Obama Continues Gay-Friendly Policies and Nominates Rufus Gifford To Be Denmark Ambassador
Rufus Gifford, a former Los Angeles resident and openly gay man who was profiled in the 2008 L.A. Weekly feature story "Obama's Gay Gold Mine," has been nominated by President Barack Obama to be the next ambassador of Denmark. The nomination builds upon the president's strong gay-friendly record.
Ted Rufus Gifford, center, at Hugo's in West Hollywood in 2008.
In 2008, Gifford and his then-business partner and boyfriend Jeremy Bernard, who's become the White House social secretary, were leading fund raisers for the Obama campaign. Gifford and Bernard had top connections to L.A.'s entertainment industry, which doled out millions to Obama.

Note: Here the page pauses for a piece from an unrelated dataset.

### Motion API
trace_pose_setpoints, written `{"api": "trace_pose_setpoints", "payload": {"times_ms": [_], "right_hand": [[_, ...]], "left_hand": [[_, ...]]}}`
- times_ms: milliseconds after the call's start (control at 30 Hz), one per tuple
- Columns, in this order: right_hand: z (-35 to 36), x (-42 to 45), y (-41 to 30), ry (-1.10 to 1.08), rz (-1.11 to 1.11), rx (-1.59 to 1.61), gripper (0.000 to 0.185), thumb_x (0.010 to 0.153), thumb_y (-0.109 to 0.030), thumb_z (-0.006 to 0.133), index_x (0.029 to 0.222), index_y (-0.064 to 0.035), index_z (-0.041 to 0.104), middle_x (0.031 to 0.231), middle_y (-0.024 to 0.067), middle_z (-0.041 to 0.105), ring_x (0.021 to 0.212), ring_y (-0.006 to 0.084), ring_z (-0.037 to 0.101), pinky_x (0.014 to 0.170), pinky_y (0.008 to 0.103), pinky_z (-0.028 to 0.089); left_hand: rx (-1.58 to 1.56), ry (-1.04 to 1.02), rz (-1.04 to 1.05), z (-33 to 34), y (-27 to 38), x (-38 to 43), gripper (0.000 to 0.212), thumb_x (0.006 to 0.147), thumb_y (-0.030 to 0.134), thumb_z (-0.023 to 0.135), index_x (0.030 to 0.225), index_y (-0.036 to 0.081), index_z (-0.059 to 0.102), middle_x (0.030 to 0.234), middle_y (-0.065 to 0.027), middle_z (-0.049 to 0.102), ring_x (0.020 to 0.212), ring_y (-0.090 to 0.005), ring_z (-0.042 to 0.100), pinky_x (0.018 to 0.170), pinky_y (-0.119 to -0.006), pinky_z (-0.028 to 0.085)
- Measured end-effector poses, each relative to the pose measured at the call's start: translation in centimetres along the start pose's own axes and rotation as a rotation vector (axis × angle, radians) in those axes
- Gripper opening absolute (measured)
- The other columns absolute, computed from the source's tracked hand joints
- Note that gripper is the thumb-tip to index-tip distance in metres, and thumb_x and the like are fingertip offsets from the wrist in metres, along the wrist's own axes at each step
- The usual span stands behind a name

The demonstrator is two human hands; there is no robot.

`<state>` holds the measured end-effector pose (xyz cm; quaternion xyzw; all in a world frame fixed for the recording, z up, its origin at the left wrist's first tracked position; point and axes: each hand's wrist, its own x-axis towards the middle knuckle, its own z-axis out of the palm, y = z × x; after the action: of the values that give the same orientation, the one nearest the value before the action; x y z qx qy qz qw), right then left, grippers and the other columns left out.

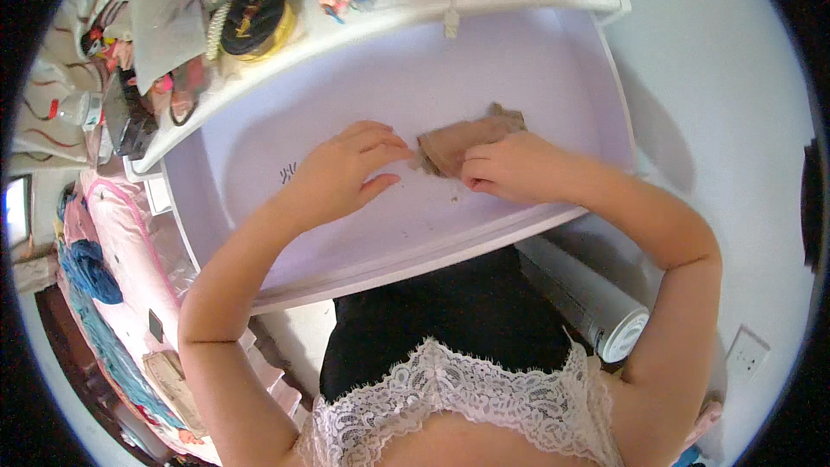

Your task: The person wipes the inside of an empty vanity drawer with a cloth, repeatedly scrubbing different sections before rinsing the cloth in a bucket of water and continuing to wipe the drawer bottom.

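A pulled-out white drawer [363,259] with a pale lilac inside lies before me. On its floor, right of the middle, is a small folded brown cloth [463,136] with ragged darker edges. My right hand [506,168] grips the cloth's near side with curled fingers, which hide part of it. Just left of the cloth hovers my left hand [353,168], thumb and fingers apart, holding nothing. Small crumbs and dark marks dot the drawer floor around both hands.
The white cabinet top [389,32] above the drawer carries a round black-and-gold box [256,23], plastic bags and small trinkets. A grey cylinder [583,298] leans below the drawer's right side. A pink-covered bed [130,253] stands left; a wall with a socket [746,353] is right.
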<state>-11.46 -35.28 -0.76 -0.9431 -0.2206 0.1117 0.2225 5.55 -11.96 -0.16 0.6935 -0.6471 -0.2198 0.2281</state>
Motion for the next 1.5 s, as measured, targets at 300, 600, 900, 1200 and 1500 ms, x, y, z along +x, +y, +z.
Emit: {"api": "trace_pose_setpoints", "payload": {"times_ms": [300, 600, 900, 1200, 1500], "right_hand": [[-6.8, 4.1, -3.3, 0.216, 0.144, 0.328, 0.013, 0.086, -0.019, 0.063, 0.090, -0.0079, 0.058, 0.083, 0.0079, 0.060, 0.073, 0.0287, 0.061, 0.065, 0.0391, 0.048], [-8.3, 6.8, -1.7, 0.475, 0.217, 0.132, 0.013, 0.089, -0.017, 0.058, 0.092, -0.0052, 0.058, 0.087, 0.0128, 0.061, 0.077, 0.0325, 0.062, 0.067, 0.0418, 0.050], [-8.3, 14.9, -1.1, 0.718, 0.226, -0.440, 0.010, 0.085, -0.017, 0.062, 0.089, -0.0088, 0.061, 0.071, 0.0084, 0.066, 0.057, 0.0279, 0.064, 0.051, 0.0391, 0.051], [-7.9, 14.6, -0.6, 0.778, 0.168, -0.407, 0.013, 0.086, -0.019, 0.059, 0.093, -0.0082, 0.062, 0.073, 0.0114, 0.068, 0.058, 0.0290, 0.066, 0.053, 0.0410, 0.053], [-5.6, 2.2, 0.4, 0.050, 0.144, -0.099, 0.032, 0.080, -0.020, 0.067, 0.111, -0.0161, 0.063, 0.106, 0.0094, 0.062, 0.095, 0.0300, 0.061, 0.082, 0.0410, 0.052]], "left_hand": [[-0.629, 0.094, -0.282, -1.7, 3.7, 2.0, 0.019, 0.096, 0.020, 0.059, 0.102, 0.001, 0.060, 0.084, -0.0075, 0.066, 0.071, -0.0127, 0.061, 0.066, -0.028, 0.051], [-0.891, 0.407, -0.494, -2.4, 0.6, 0.1, 0.018, 0.100, 0.018, 0.053, 0.094, 0.003, 0.061, 0.074, -0.0012, 0.060, 0.063, -0.0077, 0.055, 0.056, -0.022, 0.045], [-0.711, 0.231, -0.451, -0.8, 0.5, 0.1, 0.017, 0.098, 0.014, 0.053, 0.097, 0.001, 0.064, 0.077, -0.0032, 0.066, 0.065, -0.0089, 0.058, 0.060, -0.024, 0.049], [-0.607, 0.195, -0.384, -0.4, -0.4, -0.3, 0.018, 0.095, 0.017, 0.058, 0.104, 0.003, 0.064, 0.081, -0.0058, 0.069, 0.066, -0.0112, 0.060, 0.064, -0.028, 0.051], [0.060, 0.054, -0.295, -0.7, -1.6, -3.1, 0.034, 0.084, 0.019, 0.069, 0.115, 0.008, 0.061, 0.118, -0.0122, 0.062, 0.114, -0.0297, 0.056, 0.091, -0.041, 0.049]]}}
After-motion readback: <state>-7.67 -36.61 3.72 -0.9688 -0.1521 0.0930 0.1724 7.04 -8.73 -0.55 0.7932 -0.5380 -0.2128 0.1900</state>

"Rufus Gifford is a terrific choice to represent our country in Denmark," says Human Rights Campaign President Chad Griffin in a press statement. "His demonstrated leadership and unwavering commitment to democracy and human rights will serve him well as he represents America's interests abroad. I urge the Senate to confirm his nomination."

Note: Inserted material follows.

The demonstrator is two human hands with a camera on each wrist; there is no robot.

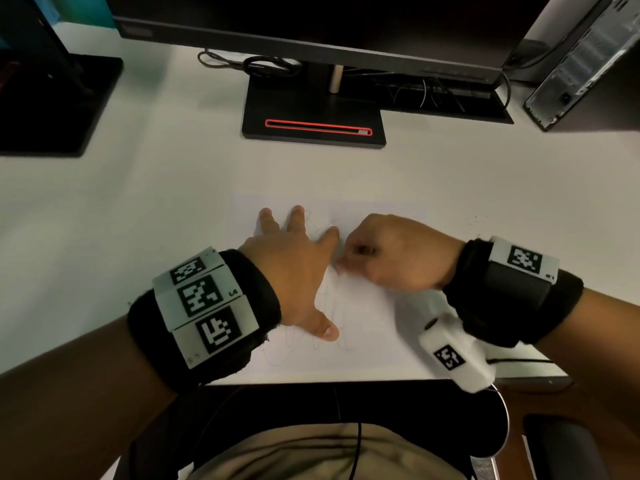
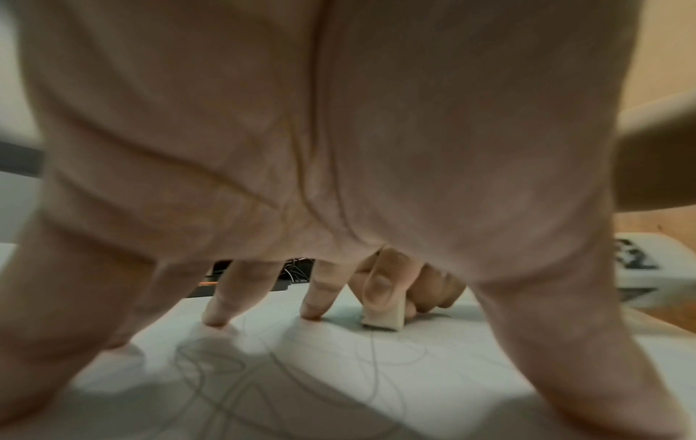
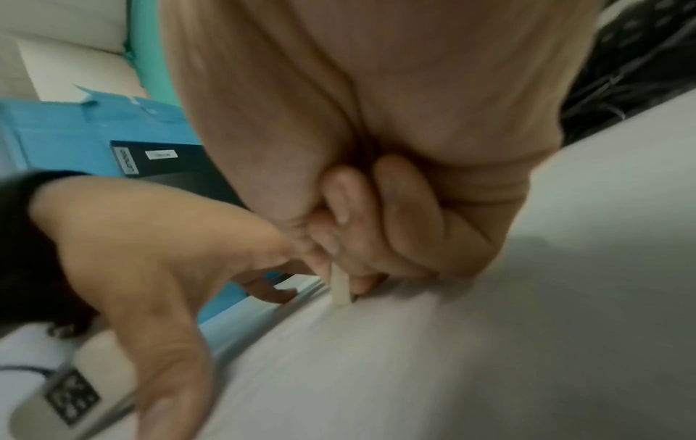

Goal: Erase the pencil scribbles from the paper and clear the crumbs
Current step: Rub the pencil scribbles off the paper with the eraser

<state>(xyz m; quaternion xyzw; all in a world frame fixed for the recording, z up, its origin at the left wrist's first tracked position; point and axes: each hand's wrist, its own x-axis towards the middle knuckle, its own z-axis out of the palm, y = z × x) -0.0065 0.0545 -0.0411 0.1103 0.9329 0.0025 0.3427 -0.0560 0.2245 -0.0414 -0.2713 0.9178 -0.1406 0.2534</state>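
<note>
We pin the thin, easily creased paper (image 1: 363,306) with spread left hand (image 1: 294,268) fingers (flat, grasping nothing) beside the right hand (image 1: 398,258) pinching the small, soft eraser (image 2: 382,318).

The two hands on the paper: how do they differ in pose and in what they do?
The left hand lies spread, straight fingers pressing the paper flat; the right hand is curled into a grip. The left hand holds nothing; the right hand pinches a white eraser, its end on the paper. Both are on the same sheet, near the pencil scribbles.

Matt white paper (image 1: 367,317), smooth pale desk (image 1: 138,209), eraser (image 2: 382,318) prob. soft rubber, matt
</note>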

A native of Manchester, Massachusetts, Gifford had once worked for Davis Entertainment, where he developed and produced family comedies such as Garfield and Daddy Day Care. He told the Weekly that he found the work "wildly unfulfilling."

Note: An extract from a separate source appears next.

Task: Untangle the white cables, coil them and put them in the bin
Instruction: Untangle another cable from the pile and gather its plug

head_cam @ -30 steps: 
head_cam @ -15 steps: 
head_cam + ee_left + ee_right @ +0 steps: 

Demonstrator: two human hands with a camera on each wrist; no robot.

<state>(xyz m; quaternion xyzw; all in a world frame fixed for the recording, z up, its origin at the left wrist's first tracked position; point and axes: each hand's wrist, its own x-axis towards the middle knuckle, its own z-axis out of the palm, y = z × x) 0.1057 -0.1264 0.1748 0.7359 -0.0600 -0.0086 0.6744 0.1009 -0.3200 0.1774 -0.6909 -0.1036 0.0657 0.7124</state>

In 2004, Gifford switched to politics, fundraising for Democratic presidential candidate John Kerry, who lost to George W. Bush.
Gifford continued to do fund raising for Democratic candidates and built up a strong track record. Then presidential hopefuls Hillary Clinton and Barack Obama asked for his services, along with Bernard's. They chose Obama.
Gifford told the Weekly, "We work for candidates who we ourselves would be willing to give money to."
He added, "Being gay makes you inherently political. You see what's right and what's wrong, and you need to do something about it."
If Gifford is confirmed, the United States may have a total of six openly gay ambassadors around the world.